Calcul des jours de grève par la SNCF : "On est dans un jeu d'échecs et une tension permanente" dénonce le syndicat de cheminots FIRST

À une semaine du début de la grève des cheminots, le secrétaire général du syndicat de cheminots FIRST, invité jeudi sur franceinfo, dénonce la méthode de décompte des jours de grève par la direction de la SNCF.

Un cheminot en grève. Image d\'illustration.
Un cheminot en grève. Image d'illustration. (JEAN-SEBASTIEN EVRARD / AFP)

A quelques jours du début d'une grève inédite à la SNCF (2 jours sur 5), les syndicats dénoncent l'attitude de la direction de l'entreprise notamment sa manière de décompter les jours de grève et de repos. Dans une note interne, la DRH de l'entreprise considère en effet que le dépôt de 18 préavis de deux jours chacun jusqu'à fin juin équivaut en réalité à un seul mouvement de grève global. La SNCF annonce donc des retenues sur salaires, y compris lors des jours de repos.

"Je pense qu'on est dans une phase de déstabilisation avec cette règlementation", a dénoncé jeudi sur franceinfo, Bernard Aubin, secrétaire général du syndicat de cheminots FIRST. "Les agents sur le terrain se posent des questions sur la légalité de la grève, sur ce qui restera au final dans leur porte-monnaie", a-t-il ajouté. Or "dans le cas précis de cette grève calendrier, on est dans une situation où normalement aucune retenue sur salaire ne devrait avoir lieu".

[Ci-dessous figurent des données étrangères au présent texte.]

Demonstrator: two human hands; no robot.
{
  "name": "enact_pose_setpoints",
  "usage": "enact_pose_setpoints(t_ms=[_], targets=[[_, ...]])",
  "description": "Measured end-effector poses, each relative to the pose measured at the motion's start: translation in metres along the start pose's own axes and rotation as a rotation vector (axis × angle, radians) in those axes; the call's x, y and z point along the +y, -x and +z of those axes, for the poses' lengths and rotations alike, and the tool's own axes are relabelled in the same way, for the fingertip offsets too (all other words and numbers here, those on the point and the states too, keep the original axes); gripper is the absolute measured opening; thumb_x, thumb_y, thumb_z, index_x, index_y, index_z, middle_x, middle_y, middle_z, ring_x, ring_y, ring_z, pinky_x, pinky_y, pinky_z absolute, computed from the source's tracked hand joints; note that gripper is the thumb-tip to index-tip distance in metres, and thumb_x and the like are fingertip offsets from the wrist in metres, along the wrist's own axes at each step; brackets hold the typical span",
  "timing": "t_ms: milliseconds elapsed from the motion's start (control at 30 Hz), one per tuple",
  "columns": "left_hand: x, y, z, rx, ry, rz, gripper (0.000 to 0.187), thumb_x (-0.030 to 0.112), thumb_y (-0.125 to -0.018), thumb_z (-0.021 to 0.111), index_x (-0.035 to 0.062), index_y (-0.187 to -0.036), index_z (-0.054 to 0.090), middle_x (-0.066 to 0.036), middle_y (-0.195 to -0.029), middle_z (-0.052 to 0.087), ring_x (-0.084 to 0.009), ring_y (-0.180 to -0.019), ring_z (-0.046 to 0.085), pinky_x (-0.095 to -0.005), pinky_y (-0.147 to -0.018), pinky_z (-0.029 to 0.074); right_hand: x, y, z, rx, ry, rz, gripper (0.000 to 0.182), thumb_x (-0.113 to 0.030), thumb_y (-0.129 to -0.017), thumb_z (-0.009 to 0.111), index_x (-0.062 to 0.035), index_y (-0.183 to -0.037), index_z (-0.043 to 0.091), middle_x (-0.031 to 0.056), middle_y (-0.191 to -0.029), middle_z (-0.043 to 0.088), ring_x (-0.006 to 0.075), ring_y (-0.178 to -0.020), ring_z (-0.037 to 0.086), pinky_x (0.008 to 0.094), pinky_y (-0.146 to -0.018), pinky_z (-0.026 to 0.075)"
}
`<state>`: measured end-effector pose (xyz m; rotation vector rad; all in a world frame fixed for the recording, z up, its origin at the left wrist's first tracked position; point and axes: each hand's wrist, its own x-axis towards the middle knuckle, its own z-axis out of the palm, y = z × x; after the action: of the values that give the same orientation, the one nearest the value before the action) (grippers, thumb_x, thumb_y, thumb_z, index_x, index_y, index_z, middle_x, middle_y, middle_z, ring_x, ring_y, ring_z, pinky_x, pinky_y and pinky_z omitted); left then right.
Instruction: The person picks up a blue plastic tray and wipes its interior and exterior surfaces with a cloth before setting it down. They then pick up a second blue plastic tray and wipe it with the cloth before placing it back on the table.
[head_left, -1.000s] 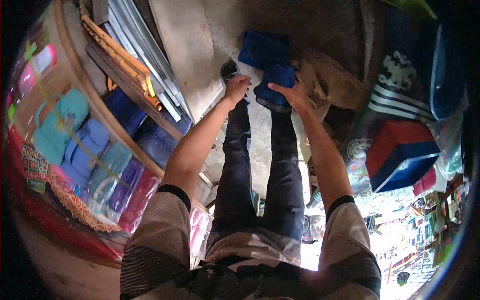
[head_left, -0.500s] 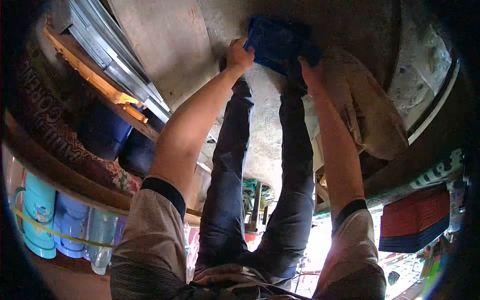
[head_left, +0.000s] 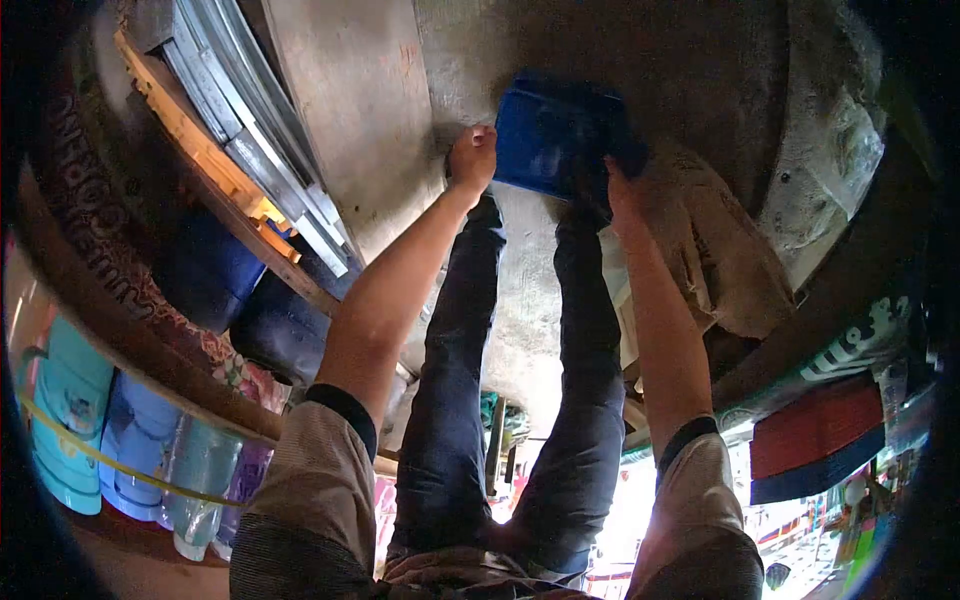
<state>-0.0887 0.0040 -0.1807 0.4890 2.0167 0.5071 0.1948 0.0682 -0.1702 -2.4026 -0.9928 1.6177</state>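
Observation:
Beyond my knees, over a grey-brown floor, is a blue plastic tray [head_left: 560, 135] with a shiny broad face and a straight near edge. My left hand [head_left: 473, 157] is closed at its left edge, fingers curled and knuckles up. At the lower right corner my right hand [head_left: 622, 190] grips it, the thumb lying along the side. Most of the right fingers are hidden behind the tray. Both arms reach out straight on either side of my dark-trousered legs [head_left: 440, 350].
A brown sack [head_left: 715, 245] lies right of the tray. To the left are a wooden board [head_left: 350, 100], metal bars [head_left: 250, 120] and dark blue containers [head_left: 210, 265]. Bottles [head_left: 70, 410] hang behind a yellow cord at lower left. A red and blue stack [head_left: 815, 435] sits at lower right.
The tray and both hands have come closer to me, lower in the picture. More of the tray's broad face shows. The left hand has turned, its knuckles now upward.

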Motion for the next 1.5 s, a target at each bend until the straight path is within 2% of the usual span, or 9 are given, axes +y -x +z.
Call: enact_pose_setpoints(t_ms=[267,367,400,533,633,1000,1133,1300,1500], targets=[[0.091,0.164,-0.073,0.101,0.206,-0.135,0.076,0.060,-0.114,0.036,-0.0050,-0.147,0.059,-0.024,-0.144,0.065,-0.0327,-0.136,0.059,-0.0388,-0.117,0.040,-0.101,0.133,-0.061,-0.102,-0.210,-0.079,0.055,-0.033,-0.091,0.083,0.0020,-0.132,0.070,0.0142,-0.124,0.074,0.0248,-0.109,0.069,0.0377,-0.098,0.052],[0.169,0.252,-0.113,0.153,0.303,-0.204,0.071,0.054,-0.115,0.039,-0.0087,-0.138,0.063,-0.019,-0.141,0.067,-0.0280,-0.132,0.059,-0.0372,-0.115,0.040,-0.133,0.207,-0.105,-0.111,-0.126,-0.108,0.049,-0.026,-0.094,0.082,-0.0005,-0.134,0.069,0.0084,-0.119,0.076,0.0220,-0.108,0.067,0.0381,-0.101,0.051],[0.135,0.262,-0.111,0.225,0.236,0.095,0.065,0.048,-0.116,0.039,-0.0093,-0.133,0.065,-0.021,-0.138,0.068,-0.0327,-0.128,0.061,-0.0402,-0.112,0.042,-0.154,0.239,-0.125,-0.118,-0.236,-0.105,0.049,-0.026,-0.094,0.083,-0.0005,-0.133,0.070,0.0082,-0.119,0.076,0.0201,-0.108,0.067,0.0372,-0.100,0.051],[0.136,0.338,-0.138,0.081,0.348,0.351,0.060,0.042,-0.117,0.038,-0.0078,-0.147,0.055,-0.026,-0.142,0.063,-0.0374,-0.134,0.058,-0.0399,-0.120,0.038,-0.190,0.338,-0.205,-0.188,-0.377,-0.093,0.046,-0.033,-0.091,0.087,-0.0018,-0.123,0.076,0.0053,-0.112,0.077,0.0170,-0.101,0.069,0.0354,-0.097,0.054],[0.196,0.400,-0.161,-0.146,0.806,-0.051,0.074,0.055,-0.114,0.040,-0.0073,-0.153,0.049,-0.019,-0.158,0.054,-0.0283,-0.147,0.048,-0.0367,-0.125,0.031,-0.219,0.405,-0.271,-0.230,-0.369,-0.226,0.044,-0.030,-0.090,0.089,-0.0016,-0.121,0.076,0.0047,-0.111,0.076,0.0162,-0.098,0.070,0.0337,-0.093,0.056],[0.396,0.569,-0.214,-0.112,0.396,0.489,0.071,0.049,-0.115,0.040,-0.0046,-0.160,0.038,-0.023,-0.162,0.045,-0.0338,-0.149,0.044,-0.0399,-0.125,0.031,-0.286,0.522,-0.468,0.148,-0.428,-0.591,0.036,-0.021,-0.084,0.090,-0.0003,-0.109,0.075,0.0054,-0.092,0.078,0.0114,-0.081,0.069,0.0338,-0.079,0.057],[0.432,0.610,-0.218,-0.127,0.385,0.643,0.068,0.047,-0.116,0.039,-0.0041,-0.161,0.038,-0.023,-0.162,0.045,-0.0340,-0.148,0.045,-0.0409,-0.125,0.032,-0.308,0.568,-0.487,0.532,-0.360,-0.869,0.040,-0.019,-0.084,0.086,0.0013,-0.115,0.072,0.0146,-0.099,0.081,0.0219,-0.093,0.077,0.0396,-0.084,0.058],[0.470,0.660,-0.200,-0.139,0.389,0.825,0.065,0.043,-0.116,0.039,-0.0036,-0.161,0.036,-0.023,-0.161,0.045,-0.0343,-0.146,0.046,-0.0422,-0.124,0.033,-0.325,0.603,-0.486,0.561,-0.454,-0.982,0.034,-0.004,-0.090,0.076,-0.0023,-0.122,0.065,0.0203,-0.105,0.075,0.0355,-0.102,0.074,0.0417,-0.091,0.055],[0.508,0.699,-0.195,-0.147,0.403,1.046,0.061,0.039,-0.117,0.039,-0.0029,-0.161,0.035,-0.024,-0.159,0.045,-0.0346,-0.144,0.047,-0.0437,-0.122,0.034,-0.331,0.649,-0.462,0.624,-0.195,-1.246,0.076,0.010,-0.078,0.070,-0.0064,-0.150,0.056,0.0235,-0.158,0.052,0.0459,-0.151,0.042,0.0516,-0.127,0.030]])
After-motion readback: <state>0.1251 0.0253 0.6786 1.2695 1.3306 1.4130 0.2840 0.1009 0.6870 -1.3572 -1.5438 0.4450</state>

franceinfo : Quel est votre sentiment sur cette méthode de calcul des jours de grève par la SNCF ?

Bernard Aubin : Je pense qu'on est dans une phase de déstabilisation avec cette règlementation, qui est d'ailleurs une règlementation SNCF, sur les jours de grève, sur les jours de repos, sur les prélèvements à faire en cas d'arrêts de travail. Ce qu'il en restera, même si la justice sera amenée se trancher sur ce point, ce qu'il en restera, c'est cette phase de déstabilisation. Consécutivement à ces annonces les agents sur le terrain se posent des questions sur la légalité de la grève, sur ce qui restera au final dans leur porte-monnaie. Est-ce que les jours de repos seront décomptés ou non comme des jours de grève ? C'est cela la véritable volonté de la direction de la SNCF. C'est peut-être d'ailleurs un coup de bluff. Quand je relis cette règlementation, elle prévoit en effet d'intégrer dans un certain nombre de cas les jours de grève et des jours de repos sur un même décompte. Dans le cas précis de cette "grève calendrier", on est dans une situation où normalement aucune retenue sur salaire ne devrait avoir lieu. On lance une idée on provoque des réactions sur le terrain afin de jeter un vent de panique. On est dans un jeu d'échecs et une tension permanente.

Votre syndicat avait déposé un préavis de grève reconductible illimité, ce qui veut dire que vous n'étiez pas d'accord avec ce principe de la grève perlée ?

On n'était pas d'accord sur ce principe pour plusieurs raisons. La première, c'est que ça manque de lisibilité sur le terrain. Et l'exemple de la SNCF avec l'interprétation de sa propre réglementation le prouve. Ça ouvre la porte à différentes interprétations, à différentes dérives. Nous on préfère les choses claires. Deuxième motif qui nous a poussés à déposer ce préavis de grève illimité, c'est qu'on connaît le terrain et on sait pertinemment qu'une grève une fois qu'elle est partie elle est souvent reconduite par des assemblées générales. Il faut donc protéger les salariés pour qu'ils puissent continuer cette grève dans la légalité.

Pensez-vous qu'il y aura une forte mobilisation pour cette grève dès le lundi de Pâques, avec un préavis qui commence dès 19h ?

Si on examine les résultats de la grève du 22 mars qui atteignaient un taux de participation de plus de 35%, alors que c'était une grève purement technique, qui n'aurait pas dû dépasser les 10%, on mesure l'ampleur de la colère et de la révolte des cheminots et cela augure mal de la circulation des trains dans la période à venir.